Two excerpts follow, a piece from Hentoff’s Associated Press obituary by Hillel Italie and the opening of his great 1980 Voice profile of Merle Haggard.
From the Associated Press:
As a columnist, Hentoff focused tirelessly on the Constitution and what he saw as a bipartisan mission to undermine it. He tallied the crimes of Richard Nixon and labeled President Clinton’s anti-terrorism legislation “an all-out assault on the Bill of Rights.” He even parted from other First Amendment advocates, quitting the American Civil Liberties Union because of the ACLU’s support for speech codes in schools and workplaces.

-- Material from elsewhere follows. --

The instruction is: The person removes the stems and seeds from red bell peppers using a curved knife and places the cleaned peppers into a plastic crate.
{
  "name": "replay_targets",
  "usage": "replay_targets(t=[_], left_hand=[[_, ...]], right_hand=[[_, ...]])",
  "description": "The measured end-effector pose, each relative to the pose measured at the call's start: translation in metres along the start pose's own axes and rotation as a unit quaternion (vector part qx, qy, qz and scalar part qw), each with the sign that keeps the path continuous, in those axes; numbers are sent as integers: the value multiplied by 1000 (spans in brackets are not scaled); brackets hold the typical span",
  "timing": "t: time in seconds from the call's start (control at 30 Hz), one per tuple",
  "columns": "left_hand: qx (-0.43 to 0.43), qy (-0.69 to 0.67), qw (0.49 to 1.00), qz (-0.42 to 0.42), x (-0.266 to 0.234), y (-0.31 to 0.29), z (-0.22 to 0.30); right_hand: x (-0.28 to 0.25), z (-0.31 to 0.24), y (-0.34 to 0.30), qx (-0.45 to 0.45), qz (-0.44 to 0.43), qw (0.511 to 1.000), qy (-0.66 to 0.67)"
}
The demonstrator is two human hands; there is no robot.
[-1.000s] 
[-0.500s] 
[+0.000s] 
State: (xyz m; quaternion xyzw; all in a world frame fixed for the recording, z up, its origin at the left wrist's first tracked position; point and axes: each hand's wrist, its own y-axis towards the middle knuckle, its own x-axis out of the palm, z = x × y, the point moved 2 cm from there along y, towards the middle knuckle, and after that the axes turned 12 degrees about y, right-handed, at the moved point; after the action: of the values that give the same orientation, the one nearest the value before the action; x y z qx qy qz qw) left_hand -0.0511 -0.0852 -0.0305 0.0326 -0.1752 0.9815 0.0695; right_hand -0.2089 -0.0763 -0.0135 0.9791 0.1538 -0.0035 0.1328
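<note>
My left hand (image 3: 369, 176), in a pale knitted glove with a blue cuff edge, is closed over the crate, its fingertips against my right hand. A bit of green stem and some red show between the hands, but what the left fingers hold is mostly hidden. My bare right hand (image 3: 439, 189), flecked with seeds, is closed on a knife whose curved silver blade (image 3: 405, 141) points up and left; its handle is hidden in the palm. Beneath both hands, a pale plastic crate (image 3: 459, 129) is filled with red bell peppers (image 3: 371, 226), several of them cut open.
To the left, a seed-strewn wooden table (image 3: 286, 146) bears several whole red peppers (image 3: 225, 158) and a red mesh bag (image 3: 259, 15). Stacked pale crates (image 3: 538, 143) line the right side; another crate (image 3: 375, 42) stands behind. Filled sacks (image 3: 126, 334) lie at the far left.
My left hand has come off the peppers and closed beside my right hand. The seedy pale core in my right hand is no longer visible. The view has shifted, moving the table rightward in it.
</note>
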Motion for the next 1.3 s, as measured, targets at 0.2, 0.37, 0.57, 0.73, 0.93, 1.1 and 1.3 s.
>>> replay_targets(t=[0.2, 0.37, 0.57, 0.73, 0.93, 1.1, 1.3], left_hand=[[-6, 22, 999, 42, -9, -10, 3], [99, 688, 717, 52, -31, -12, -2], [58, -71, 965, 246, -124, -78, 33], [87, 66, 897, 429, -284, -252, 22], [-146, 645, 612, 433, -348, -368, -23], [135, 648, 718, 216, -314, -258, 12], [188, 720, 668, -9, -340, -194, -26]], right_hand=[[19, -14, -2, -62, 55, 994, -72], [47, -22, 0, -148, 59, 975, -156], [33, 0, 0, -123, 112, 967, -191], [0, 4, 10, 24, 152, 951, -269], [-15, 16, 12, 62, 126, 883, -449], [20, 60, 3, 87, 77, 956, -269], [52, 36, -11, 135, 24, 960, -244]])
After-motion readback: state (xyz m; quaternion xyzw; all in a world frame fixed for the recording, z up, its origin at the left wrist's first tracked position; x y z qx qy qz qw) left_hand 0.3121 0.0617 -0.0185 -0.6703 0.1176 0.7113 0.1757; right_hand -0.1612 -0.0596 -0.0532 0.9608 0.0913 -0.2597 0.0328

Left-wing enough to merit an FBI file, an activist from age 15 when he organized a union at a Boston candy chain, Hentoff was deeply opposed to abortion, angering many of his colleagues at the Village Voice and elsewhere. In 2008, he turned against the campaign of Barack Obama over what he regarded as the candidate’s extreme views, including rejection of legislation that would have banned partial birth abortions.

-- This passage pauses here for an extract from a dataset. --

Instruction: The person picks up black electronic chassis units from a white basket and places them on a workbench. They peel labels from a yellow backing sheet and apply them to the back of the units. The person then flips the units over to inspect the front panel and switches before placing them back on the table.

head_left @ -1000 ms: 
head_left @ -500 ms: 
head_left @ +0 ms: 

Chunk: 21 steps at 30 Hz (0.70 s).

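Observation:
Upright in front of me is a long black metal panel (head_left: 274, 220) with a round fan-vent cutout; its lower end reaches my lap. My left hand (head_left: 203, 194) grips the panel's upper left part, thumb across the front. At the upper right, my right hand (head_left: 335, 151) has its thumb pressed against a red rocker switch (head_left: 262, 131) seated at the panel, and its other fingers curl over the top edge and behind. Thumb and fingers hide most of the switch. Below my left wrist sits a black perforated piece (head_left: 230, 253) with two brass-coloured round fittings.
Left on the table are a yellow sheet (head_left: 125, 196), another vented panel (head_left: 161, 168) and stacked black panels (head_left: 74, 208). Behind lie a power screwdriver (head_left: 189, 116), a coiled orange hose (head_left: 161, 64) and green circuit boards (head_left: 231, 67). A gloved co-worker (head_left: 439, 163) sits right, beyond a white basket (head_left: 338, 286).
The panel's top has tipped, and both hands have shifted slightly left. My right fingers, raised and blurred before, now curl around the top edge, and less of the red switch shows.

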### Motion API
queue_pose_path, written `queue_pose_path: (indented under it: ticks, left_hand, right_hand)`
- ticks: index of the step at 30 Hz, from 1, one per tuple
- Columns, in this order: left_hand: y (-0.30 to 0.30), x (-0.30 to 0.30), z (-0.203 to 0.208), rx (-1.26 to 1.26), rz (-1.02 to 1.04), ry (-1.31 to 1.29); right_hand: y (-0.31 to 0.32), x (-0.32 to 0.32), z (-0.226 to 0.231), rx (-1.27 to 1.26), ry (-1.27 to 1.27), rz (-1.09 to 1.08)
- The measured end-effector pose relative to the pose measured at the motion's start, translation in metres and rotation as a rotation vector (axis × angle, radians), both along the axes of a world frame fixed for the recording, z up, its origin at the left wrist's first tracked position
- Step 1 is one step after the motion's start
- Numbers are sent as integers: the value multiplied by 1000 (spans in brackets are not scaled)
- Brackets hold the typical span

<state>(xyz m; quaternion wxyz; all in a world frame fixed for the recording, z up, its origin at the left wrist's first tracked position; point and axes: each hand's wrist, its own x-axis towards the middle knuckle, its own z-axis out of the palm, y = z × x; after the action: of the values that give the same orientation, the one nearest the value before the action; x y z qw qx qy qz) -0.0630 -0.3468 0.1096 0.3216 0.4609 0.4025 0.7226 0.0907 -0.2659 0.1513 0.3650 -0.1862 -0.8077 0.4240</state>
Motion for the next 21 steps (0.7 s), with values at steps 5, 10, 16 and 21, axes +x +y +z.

Hentoff was born in 1925, the son of a Russian-Jewish haberdasher. Thrown out of Hebrew school, he flaunted his unbelief, even eating a salami sandwich in front of his house on Yom Kippur, the Jewish day of fasting and atonement. In 1982, his opposition to Israel’s invasion of Lebanon led to a trio of rabbis declaring he had been excommunicated.
“I only wished the three rabbis really had the authority to hold that court,” Hentoff later wrote. “I would have told them about my life as a heretic, a tradition I keep precisely because I am a Jew.”•
Merle Haggard had a rebellious streak.
The deceased musician’s son-of-an-Okie orneriness drove him to shuck off respectability piece by piece: family, school, law and even the Lord Himself. Those outlaw impulses also helped him birth the mutinous Bakersfield sound, which gave a lift to country’s dog-beat blues and later made him breathe fire when slick production forced too much sunlight into the genre.
From Hentoff’s portrait:
The story is that he has a spider web tattooed on his back. “He did it when he was young and felt trapped,” Bonnie Owens once told the Southern writer and good listener, Paul Hemphill.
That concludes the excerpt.